# BRIEF
Where the material below has a line containing "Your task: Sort", start repeating exactly, and keep going through the line containing "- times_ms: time", with no other lines.

┌──

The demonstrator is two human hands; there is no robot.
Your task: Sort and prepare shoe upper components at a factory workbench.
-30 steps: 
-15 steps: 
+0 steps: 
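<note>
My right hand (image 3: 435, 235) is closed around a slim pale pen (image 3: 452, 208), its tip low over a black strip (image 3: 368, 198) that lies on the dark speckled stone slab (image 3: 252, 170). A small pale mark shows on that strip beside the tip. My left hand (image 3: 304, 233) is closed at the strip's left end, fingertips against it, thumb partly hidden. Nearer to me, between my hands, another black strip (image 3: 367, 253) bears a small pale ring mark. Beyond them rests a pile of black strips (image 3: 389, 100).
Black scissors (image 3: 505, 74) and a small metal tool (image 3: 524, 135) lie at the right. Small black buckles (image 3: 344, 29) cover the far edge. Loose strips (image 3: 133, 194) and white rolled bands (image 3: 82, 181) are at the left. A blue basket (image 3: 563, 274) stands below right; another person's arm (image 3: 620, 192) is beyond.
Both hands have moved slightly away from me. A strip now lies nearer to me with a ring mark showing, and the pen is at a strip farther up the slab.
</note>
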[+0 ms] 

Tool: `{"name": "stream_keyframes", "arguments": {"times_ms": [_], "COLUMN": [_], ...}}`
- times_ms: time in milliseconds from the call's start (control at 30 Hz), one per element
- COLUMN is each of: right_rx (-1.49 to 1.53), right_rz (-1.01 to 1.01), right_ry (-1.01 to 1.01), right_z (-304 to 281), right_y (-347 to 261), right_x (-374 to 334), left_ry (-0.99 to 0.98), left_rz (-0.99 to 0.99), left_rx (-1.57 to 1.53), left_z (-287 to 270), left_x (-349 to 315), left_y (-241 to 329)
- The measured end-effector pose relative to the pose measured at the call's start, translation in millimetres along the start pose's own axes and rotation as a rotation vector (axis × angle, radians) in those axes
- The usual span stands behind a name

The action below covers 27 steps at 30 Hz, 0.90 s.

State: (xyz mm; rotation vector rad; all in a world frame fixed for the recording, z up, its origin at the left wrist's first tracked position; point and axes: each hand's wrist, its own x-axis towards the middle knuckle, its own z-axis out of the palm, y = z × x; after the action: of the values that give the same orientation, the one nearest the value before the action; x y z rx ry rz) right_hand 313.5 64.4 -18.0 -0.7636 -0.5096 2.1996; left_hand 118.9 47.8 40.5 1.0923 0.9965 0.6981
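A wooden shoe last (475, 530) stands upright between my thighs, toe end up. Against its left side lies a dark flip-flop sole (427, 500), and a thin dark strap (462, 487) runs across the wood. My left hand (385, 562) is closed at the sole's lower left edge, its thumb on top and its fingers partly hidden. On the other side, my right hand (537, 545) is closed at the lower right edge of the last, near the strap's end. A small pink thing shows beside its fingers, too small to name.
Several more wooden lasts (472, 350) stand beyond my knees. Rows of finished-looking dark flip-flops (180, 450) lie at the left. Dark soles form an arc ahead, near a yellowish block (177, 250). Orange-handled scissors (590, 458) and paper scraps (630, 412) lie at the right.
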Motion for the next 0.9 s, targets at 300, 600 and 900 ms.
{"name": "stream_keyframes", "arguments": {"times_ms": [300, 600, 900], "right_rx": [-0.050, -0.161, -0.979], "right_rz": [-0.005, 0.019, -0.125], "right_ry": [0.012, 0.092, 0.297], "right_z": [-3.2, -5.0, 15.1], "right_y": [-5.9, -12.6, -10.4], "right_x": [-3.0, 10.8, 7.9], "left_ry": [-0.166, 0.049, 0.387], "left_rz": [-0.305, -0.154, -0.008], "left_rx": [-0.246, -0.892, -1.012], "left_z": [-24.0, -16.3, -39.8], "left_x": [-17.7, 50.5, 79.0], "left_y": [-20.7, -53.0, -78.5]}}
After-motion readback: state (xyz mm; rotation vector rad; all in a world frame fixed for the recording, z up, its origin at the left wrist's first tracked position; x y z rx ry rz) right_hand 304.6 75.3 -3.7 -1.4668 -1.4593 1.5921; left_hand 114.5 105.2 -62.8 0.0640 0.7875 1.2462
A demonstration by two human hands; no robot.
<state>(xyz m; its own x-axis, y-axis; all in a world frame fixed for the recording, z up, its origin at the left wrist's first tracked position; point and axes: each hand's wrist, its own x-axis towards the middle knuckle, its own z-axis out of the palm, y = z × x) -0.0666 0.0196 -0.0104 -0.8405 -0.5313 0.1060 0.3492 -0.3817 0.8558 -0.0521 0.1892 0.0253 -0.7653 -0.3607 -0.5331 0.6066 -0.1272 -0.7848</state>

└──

# TASK RESULT
Your task: Sort and prepare shoe upper components at a factory workbench.
-30 steps: 
-15 steps: 
+0 steps: 
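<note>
My right hand (image 3: 435, 235) is closed around a slim pale pen (image 3: 452, 208), its tip low over a black strip (image 3: 368, 198) that lies on the dark speckled stone slab (image 3: 252, 170). A small pale mark shows on that strip beside the tip. My left hand (image 3: 304, 233) is closed at the strip's left end, fingertips against it, thumb partly hidden. Nearer to me, between my hands, another black strip (image 3: 367, 253) bears a small pale ring mark. Beyond them rests a pile of black strips (image 3: 389, 100).
Black scissors (image 3: 505, 74) and a small metal tool (image 3: 524, 135) lie at the right. Small black buckles (image 3: 344, 29) cover the far edge. Loose strips (image 3: 133, 194) and white rolled bands (image 3: 82, 181) are at the left. A blue basket (image 3: 563, 274) stands below right; another person's arm (image 3: 620, 192) is beyond.
Both hands have moved slightly away from me. A strip now lies nearer to me with a ring mark showing, and the pen is at a strip farther up the slab.
</note>
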[+0 ms] 

Tool: `{"name": "stream_keyframes", "arguments": {"times_ms": [_], "COLUMN": [_], ...}}`
- times_ms: time in milliseconds from the call's start (control at 30 Hz), one per element

No additional output is required for this exercise.